This repository contains Jupyter notebooks to investigate the impact of O-GlcNAcylation dysregulation on cancer through data-driven methodologies. The analysis uses gene expression data from TCGA (The Cancer Genome Atlas) to quantify dysregulation.
-
1_data_download.ipynb
This notebook provides step-by-step instructions to download RNA-seq gene expression data from the GDC portal using the GDC Data Transfer Tool. It specifies how to structure and organize downloaded files for further analysis. -
2_KDE_generation.ipynb
This notebook generates Kernel Density Estimates (KDEs) for visualizing and analyzing OGT and OGA expression distributions across different cancer types. -
3_simulation_runs.ipynb
This notebook simulates data to compare different metrics, including KDE-based measures and other regulation measures, for distinguishing between healthy and cancerous tissues. -
4_modeling.ipynb
This notebook performs modeling using real cancer datasets, quantifying the relationship between OGT and OGA expression.

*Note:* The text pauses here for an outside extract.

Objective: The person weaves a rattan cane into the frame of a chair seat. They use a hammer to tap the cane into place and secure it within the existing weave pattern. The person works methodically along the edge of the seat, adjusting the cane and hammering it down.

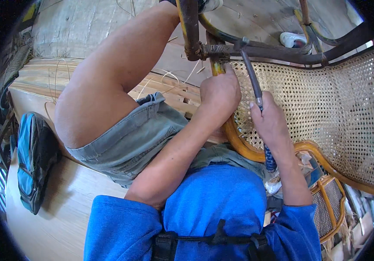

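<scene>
My right hand [271, 119] is closed round a hammer [253, 79] with a dark metal shaft and a blue lower grip. Its head is up at the dark joint of a rattan chair frame [239, 147]; whether it touches cannot be made out. Just below that joint, my left hand [222, 90] is wrapped round a yellow-brown pole of the frame. Several of its fingers are hidden behind the hand. A woven cane panel [309, 100] fills the frame on the right, bordered by a curved, glossy rattan edge.
A blue-and-black backpack [32, 161] lies on a pale wooden bench [71, 191] to the left. At lower right is a smaller cane-woven piece [327, 204] among scraps. Thin cane strips lie near my bent leg [104, 82]. A white shoe [292, 39] shows beyond the frame.
</scene>
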A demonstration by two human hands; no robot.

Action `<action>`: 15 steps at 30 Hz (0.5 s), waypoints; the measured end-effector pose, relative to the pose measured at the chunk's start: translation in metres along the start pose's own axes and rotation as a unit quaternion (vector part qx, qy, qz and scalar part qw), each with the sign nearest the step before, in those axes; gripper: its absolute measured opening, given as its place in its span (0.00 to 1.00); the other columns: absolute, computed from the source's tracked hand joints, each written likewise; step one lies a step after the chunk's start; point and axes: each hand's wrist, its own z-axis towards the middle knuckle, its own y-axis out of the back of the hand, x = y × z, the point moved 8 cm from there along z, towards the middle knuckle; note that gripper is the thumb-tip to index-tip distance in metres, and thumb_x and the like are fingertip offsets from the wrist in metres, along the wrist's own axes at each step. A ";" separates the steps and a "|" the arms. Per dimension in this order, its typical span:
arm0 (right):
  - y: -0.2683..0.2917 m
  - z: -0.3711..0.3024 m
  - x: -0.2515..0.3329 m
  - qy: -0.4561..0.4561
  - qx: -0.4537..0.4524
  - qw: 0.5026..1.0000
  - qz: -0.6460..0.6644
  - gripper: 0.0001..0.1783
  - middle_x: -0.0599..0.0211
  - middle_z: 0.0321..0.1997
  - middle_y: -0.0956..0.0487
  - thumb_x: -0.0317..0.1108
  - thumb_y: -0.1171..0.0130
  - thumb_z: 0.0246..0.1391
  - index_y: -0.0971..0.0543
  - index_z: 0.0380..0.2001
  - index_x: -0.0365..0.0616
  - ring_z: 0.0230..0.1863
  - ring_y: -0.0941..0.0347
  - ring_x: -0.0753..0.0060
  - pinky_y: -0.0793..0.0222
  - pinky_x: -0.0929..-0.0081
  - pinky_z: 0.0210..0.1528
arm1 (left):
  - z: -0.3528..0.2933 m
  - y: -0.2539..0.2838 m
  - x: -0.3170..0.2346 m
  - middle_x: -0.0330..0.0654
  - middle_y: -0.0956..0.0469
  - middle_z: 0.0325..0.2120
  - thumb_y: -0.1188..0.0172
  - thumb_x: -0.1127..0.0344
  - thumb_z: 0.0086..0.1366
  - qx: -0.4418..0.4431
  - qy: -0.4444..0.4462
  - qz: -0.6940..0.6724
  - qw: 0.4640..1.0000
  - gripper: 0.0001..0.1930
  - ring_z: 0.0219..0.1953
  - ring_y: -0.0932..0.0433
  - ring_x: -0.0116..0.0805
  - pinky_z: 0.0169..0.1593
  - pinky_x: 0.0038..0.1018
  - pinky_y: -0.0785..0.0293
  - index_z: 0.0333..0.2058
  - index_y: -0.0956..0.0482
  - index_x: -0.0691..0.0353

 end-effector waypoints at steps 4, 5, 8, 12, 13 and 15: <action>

It provides statistical insights into O-GlcNAcylation dysregulation across cancers.
- Python 3.8 or later
- Jupyter Notebook
- Required Python libraries: numpy, pandas, matplotlib, seaborn, scipy, sklearn (refer to each notebook for specific imports)
For the analysis, RNA-seq gene expression data must be downloaded and organized as follows:
-
Go to the GDC Portal.
-
Select the cancer type of interest by tissue (e.g., Breast, Blood and Bone Marrow, etc).
-
Under the Repository, apply the following filters:
- Experimental Strategy: RNA-seq
- Data Category: Transcriptome Profiling
- Data Type: Gene Expression Quantification
-
Use the GDC Data Transfer Tool to download the sample gene expression data.
-
Organize the downloaded
.tsvfiles in the following structure:/data/TCGA_GeneExpression/{cancer}/gene_expression/Replace
{cancer}with the specific cancer type.
data/
└── TCGA_GeneExpression/
├── Kidney/
│ └── gene_expression/
│ ├── sample_1.tsv
│ ├── sample_2.tsv
│ └── ...
├── Lung/
│ └── gene_expression/
│ ├── sample_1.tsv
│ ├── sample_2.tsv
│ └── ...
-
Data Download:
Run the1_data_download.ipynbnotebook to confirm data requirements and download the necessary files. -
KDE Generation:
Execute2_KDE_generation.ipynbto compute and visualize KDEs for the selected cancer types. -
Simulation Runs:
Use3_simulation_runs.ipynbto simulate data and compare different measures of regulation. -
Modeling:
Run4_modeling.ipynbfor application of the methodology to TCGA datasets.
- Ensure the data is preprocessed as described in
1_data_download.ipynbbefore proceeding to the analysis notebooks. - Modify paths and cancer types in each notebook as necessary.